Last week, a federal jury convicted him on 10 counts of transporting underage girls across state lines for sex. Suddenly, Tony wasn’t his old arrogant self but look scared.
The 74-year-old Alamo knew he was facing up to 175 years in prison. Tony is kind of dumb — why take girls, even if they’re his “wives,” from Arkansas to Arizona when the feds are watching you? — but even he understood that the jury’s decision was a death sentence.
U.S. District Judge Harry F. Barnes will sentence Alamo in about two months. Even if the judge takes pity on him and sentences him to half the maximum allowed, Tony’s looking at 80 years — or about a year for every girl he molested.
But remember, there’s no parole in federal prisons. He’ll get credit for good behavior, so he might get out when he’s 150 or so.

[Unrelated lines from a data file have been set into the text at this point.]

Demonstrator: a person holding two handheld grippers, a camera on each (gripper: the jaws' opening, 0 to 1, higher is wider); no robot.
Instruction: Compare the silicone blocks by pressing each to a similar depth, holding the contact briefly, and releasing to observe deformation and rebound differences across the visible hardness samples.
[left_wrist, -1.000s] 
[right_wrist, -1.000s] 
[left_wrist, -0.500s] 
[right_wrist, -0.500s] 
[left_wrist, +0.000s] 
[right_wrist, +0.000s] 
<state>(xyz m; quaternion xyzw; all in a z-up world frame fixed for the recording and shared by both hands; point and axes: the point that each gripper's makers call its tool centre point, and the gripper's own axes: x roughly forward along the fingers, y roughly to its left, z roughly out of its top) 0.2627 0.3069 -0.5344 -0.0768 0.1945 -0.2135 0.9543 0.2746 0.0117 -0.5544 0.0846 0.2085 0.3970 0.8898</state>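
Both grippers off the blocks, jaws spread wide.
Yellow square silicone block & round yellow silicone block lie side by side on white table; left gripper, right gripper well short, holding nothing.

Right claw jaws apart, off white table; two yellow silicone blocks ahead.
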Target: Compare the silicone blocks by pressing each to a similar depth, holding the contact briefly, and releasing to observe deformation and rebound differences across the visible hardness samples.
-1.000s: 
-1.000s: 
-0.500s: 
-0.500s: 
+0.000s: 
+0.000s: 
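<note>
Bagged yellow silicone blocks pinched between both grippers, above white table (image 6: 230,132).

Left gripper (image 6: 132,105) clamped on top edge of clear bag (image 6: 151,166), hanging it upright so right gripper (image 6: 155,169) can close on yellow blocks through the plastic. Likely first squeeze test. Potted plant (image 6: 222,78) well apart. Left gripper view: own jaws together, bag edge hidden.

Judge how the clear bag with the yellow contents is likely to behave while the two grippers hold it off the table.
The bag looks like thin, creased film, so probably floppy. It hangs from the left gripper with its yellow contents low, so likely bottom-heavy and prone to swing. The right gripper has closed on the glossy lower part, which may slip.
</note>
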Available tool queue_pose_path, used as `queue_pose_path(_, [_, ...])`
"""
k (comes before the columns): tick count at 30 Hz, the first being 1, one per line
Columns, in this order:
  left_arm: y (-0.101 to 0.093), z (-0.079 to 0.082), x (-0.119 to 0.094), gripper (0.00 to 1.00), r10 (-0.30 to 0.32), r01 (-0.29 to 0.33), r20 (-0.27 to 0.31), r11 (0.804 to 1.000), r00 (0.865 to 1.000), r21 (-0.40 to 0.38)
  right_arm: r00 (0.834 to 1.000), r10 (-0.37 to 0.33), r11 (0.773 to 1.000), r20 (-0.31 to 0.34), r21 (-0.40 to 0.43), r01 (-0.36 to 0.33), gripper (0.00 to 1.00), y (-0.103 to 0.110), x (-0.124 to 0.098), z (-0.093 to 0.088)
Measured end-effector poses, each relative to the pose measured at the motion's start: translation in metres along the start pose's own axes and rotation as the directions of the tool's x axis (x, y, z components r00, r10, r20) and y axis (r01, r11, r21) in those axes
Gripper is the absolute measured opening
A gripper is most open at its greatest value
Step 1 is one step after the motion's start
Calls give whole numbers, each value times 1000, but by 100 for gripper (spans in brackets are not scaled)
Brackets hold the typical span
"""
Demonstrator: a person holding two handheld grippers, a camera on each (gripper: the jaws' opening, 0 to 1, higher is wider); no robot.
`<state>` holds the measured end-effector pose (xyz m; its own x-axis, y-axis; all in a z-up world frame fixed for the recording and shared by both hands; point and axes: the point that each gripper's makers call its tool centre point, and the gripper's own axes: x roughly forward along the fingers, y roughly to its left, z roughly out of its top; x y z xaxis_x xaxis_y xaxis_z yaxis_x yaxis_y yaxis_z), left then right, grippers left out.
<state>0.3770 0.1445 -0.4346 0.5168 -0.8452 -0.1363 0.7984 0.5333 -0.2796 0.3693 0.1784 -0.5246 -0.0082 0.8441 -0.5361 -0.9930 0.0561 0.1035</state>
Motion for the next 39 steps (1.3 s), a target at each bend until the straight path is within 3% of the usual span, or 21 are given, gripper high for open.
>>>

If Tony were a white-collar criminal, he could hire a jail consultant to help him pick out the right penitentiary. He might try www.ready4prison.com.
But he won’t get to choose his own prison, which will be his tomb.
It’s a steep decline from the 1970s and 1980s, when Tony and Susan moved to Alma so she could be closer to Dyer, where she grew up the daughter of pig farmers during the Depression.
The Alamos bought a lot of land and opened a huge restaurant on Hwy. 71 in Alma. Country stars performed there. The Alamos sold fancy rhinestone-studded denim jackets made by captive labor.
They never paid their workers. No wonder their businesses made millions.
But then Susan Alamo died in 1982 from lung cancer — meeting her the year before, I could tell she was a heavy smoker — even though she told her followers she didn’t smoke and promised her followers she would be cured.
Tony wouldn’t bury her. Perhaps cruelly, people said Tony just kept playing the Everly Brothers’ “Wake Up, Little Susie,” but it didn’t help.
Nothing seemed to go right after that. The phony preacher smoked and drank and fornicated, but he was losing control of himself and his businesses.
His bizarre obsession with young girls led to his eventual ruin. The feds would first get Alamo on taxes, like Al Capone.
Less than a decade after his wife died, Tony found himself in federal prison.
When he came out, he set up shop in Fouke, near Texarkana. It was said he’d bought off the city council, but his empire was just about gone.
The word was out that he was a degenerate. When he was exposed in court as a child molester, the self-styled minister said out loud in court, “Bull—-.’’
The jury must have thought: What a dork.
Alamo didn’t testify in his own behalf, even though he’d bragged that he would.
The jury believed his victims. The judge should throw away the key.
The Tony Alamo jail ministry should keep him occupied for quite a while.
July 30th, 2009 at 8:53 am
I first met Garrick Feldman in 1983 at Bruce’s Health food store in Ft Smith. At that time I was very pro Alamo and got in an argument with him that led to an article he published titled “Milk and Garbage”. But truth works on all of our minds over time and I got my family away from there. Feldman wrote courageously about the cotinued unwillingness to prosecute Alamo. I had written the Ft Smith police department about the “polygamy” myself in 1999 with no result. I also e-mailed the Arkansas state police about their continuing bad rep with sexual exploitation matters that was also shown by their cover-up for Bill Clinton’s escapades. It’s a great shame Alamo wasn’t prosecuted sooner.To call Alamo’s operation organized crime would be too flattering because chaos and waste rule every day of life there! Ding Dong the witch is dead! – (effectively we hope) Long Live Free Speech and the Internet. If there had been an internet in 1970 Alamo would never have gotten so many followers. – S. W.